I just realized that what I said could be taken the wrong way.
 
We are atheists with respect to Martians, unicorns, etc. Since those claims can be made coherently, you must show why the denial of God is unique such that it implies a logical contradiction.
The question of God is unique when such a being is proposed to be the very foundation upon which ***known reality ***is able to exist and can “possibly exist”. In other words, something is only possible in respect to something else existing. God is the “core” of everything from which nothing begets its own being. In this sence God is “Ultimate reality” because such a God is the difference bettween “existence” and “non-existence”. A “Unicorn” is not.

The responsibility would be on me to produce “proof” if it was my “only” intention to say that God exists; but if one reads the first post, i am actually asking a perfectly reasonable scientific question, which the athiest should not hide from; neither should one try and shift the burden of proof without at least having a good go at the question:

This is a redefinition of the original post for everyone: Is the universe “Ultimate reality”? Can the material world “explain itself” based on the scientific evidence? Can the Universe reasonably be the product of its own being; including energy–being the basis? Can the universe expain its own existence without going beyond the “sum of its own parts”?

Good luck. Im not going to hold my breath.
 
It was supposed to be “unconditional condition”, but I have a feeling it wasn’t the typo that threw you. So let me try it another way.

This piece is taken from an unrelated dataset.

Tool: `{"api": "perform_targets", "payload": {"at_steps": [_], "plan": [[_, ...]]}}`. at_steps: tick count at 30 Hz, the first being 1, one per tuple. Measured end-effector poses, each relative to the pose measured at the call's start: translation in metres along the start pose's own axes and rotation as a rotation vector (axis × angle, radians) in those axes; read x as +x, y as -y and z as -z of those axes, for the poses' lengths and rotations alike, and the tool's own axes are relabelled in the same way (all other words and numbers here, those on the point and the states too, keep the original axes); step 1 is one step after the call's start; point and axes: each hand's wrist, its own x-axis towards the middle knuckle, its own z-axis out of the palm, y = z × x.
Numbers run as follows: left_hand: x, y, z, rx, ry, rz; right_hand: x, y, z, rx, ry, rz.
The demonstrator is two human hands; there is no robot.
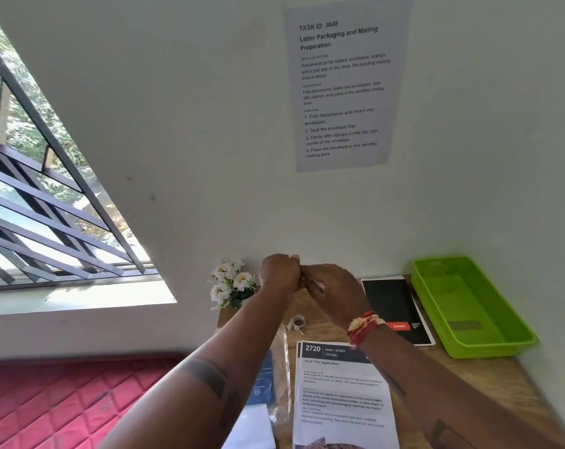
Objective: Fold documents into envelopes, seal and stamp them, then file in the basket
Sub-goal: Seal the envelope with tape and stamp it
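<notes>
Wall: pale, smooth painted wall (209, 124) rising behind the counter, with a barred window (48, 196) at the left.
Wall sheet: white rectangular paper notice (342, 89) stuck flat on the wall, headed "Letter Packaging and Mailing Preparation".
Bed: red quilted mattress (64, 403), diamond-stitched, lying to the left of the counter's edge.
Counter: brown wood-grain counter (481, 377) set against the wall; a bare strip shows in front of the basket, toward the right edge.
Basket: lime-green rectangular plastic basket (469, 306), low-walled with rounded corners, at the far right of the counter close to the wall; no envelope lies in it.
Documents: white printed paper sheets (342, 393), stacked flat at the near middle of the counter, top sheet headed "2720"; right forearm crosses the upper right corner.
Notebook: black spiral-bound notebook (394, 306) with a red label, flat, between the documents and the basket.
Clear sleeve: long, crinkled, transparent plastic sleeve (282, 371) lying just left of the documents.
Flowers: small bunch of white artificial flowers (231, 281) at the counter's far left corner, by the wall.
Tape: small clear tape roll (299, 321) on the counter below the hands.
Left hand: left hand (279, 273) raised above the counter, fingers curled and pinching a small pale piece I cannot identify.
Right hand: right hand (331, 291), red-and-yellow thread band at the wrist, touching the left; fingers curled onto the same small piece.
</notes>
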Motion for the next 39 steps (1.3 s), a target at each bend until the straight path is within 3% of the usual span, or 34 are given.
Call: {"api": "perform_targets", "payload": {"at_steps": [2, 5, 9, 12, 16, 24, 31, 39], "plan": [[0.003, 0.01, 0.007, 0.084, -0.012, -0.003, -0.011, -0.007, -0.004, 0.069, 0.065, -0.059], [0.005, 0.032, 0.017, 0.067, -0.013, 0.022, -0.034, -0.028, -0.012, 0.203, -0.057, -0.276], [-0.002, 0.065, 0.033, -0.101, 0.087, 0.209, -0.059, -0.074, -0.017, 0.267, -0.213, -0.769], [-0.01, 0.091, 0.046, -0.179, 0.124, 0.318, -0.083, -0.108, -0.02, 0.421, -0.179, -1.153], [-0.02, 0.132, 0.066, -0.132, 0.145, 0.418, -0.121, -0.124, -0.032, 0.663, -0.139, -1.368], [-0.028, 0.215, 0.09, 0.084, 0.06, 0.485, -0.156, -0.118, -0.047, 0.414, 0.018, -1.337], [-0.03, 0.239, 0.093, 0.505, 0.075, 0.254, -0.172, -0.113, -0.063, 0.096, 0.18, -1.145], [-0.037, 0.249, 0.087, 0.743, 0.044, -0.031, -0.174, -0.099, -0.08, -0.221, 0.309, -0.902]]}}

I don’t think a maximally perfect being exists. Think of the most loving being that could exist, now think of one that loves even more, now even more, now even more, now even more…
You always imagine more, you can always imagine bigger, longer, faster, more loving, smarter, etc.

Of course, I’ve met people who believe this very thing. That God is in constant state of becoming more. But I don’t get the impression that Anselm was one of them.
This needs to be nipped at the bud (though John answers it pretty well). Poor St. Anselm’s argument never seems to be given properly. It is ‘that than which none greater can be conceived’ that exists as an idea. He works from there to prove *‘that than which none greater can be conceived’ *exists in reality. What you are presenting is Guanilo’s (or however you say his name) argument.
God is eternal. He does not change, so there is no bigger bigger thing going on. He is already ‘that than which none greater can be conceived’. Can you think of something greater positive value than positive infinity? Take that and apply that simmilar type of thinking and apply it to ‘that than which none greater can be conceived.’ There’s your answer. St. Anselm’s argument is beautiful!
To be fair, there are any number of beings that are logically necessary according to this logic. I can see the possibility of a number of “Gods” being necessary in this manner. It seems possible to posit Gods which are internally non-contradictory, but conflict with each other.
Oh and you cannot prove anything else like this (like other gods), all you can prove is ‘that than which none greater can be conceived’ exists.

(infinite isn’t a good parallel, it is just to get that type of thinking established)
 
Why should I believe that there is some supposed ceiling on love? Or greatness?
Just on a side note, most Christian Theology I have heard of does not describe God as the ceiling of love, but love itself, the good itself, etc.